→ Problem to work on: The listing below contains a span that opens with the line containing "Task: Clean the" and closes with the line containing "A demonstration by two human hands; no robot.". Return that span exactly.
*** Task input ***
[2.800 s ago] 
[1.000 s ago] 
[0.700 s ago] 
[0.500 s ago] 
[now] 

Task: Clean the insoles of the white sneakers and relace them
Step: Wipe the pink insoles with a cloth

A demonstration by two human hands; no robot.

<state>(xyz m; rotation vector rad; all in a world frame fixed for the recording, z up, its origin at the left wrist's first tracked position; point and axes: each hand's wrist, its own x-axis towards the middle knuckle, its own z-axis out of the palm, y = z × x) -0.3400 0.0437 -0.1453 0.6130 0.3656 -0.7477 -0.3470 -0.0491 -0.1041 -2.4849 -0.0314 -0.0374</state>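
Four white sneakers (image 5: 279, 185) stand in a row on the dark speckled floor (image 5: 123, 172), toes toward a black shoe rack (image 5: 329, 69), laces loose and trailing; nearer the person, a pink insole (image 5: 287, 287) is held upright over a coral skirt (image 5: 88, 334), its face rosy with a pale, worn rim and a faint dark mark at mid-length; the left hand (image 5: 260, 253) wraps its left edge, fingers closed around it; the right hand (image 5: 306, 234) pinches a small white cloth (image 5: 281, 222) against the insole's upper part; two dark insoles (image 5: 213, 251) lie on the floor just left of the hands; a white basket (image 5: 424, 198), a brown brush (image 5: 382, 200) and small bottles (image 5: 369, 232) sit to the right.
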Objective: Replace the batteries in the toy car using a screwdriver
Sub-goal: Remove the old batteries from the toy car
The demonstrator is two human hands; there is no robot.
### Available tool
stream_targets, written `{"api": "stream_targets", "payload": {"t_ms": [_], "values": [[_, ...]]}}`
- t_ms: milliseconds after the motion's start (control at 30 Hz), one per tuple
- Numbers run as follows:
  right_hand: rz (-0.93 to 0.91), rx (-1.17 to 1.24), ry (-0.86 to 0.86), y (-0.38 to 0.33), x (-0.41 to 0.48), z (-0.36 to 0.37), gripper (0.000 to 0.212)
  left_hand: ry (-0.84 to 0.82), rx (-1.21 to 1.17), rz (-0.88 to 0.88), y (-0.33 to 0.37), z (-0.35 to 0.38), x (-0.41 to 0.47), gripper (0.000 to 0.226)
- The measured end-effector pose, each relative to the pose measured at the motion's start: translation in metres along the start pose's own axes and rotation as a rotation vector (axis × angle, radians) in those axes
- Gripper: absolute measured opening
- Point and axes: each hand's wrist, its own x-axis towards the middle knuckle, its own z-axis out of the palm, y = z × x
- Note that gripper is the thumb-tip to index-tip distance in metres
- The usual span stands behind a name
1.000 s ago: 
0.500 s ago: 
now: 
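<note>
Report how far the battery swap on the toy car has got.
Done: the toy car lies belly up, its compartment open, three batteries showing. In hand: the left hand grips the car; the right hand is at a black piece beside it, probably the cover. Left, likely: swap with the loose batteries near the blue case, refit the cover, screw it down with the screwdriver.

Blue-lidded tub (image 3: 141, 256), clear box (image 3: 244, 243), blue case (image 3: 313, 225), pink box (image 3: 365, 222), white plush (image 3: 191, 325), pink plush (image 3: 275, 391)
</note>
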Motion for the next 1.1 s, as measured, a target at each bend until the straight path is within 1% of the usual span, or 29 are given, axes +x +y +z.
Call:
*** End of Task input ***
→ Worked solution:
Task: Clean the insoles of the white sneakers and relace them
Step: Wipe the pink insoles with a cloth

A demonstration by two human hands; no robot.

Besides the given answer, there is nothing more to add.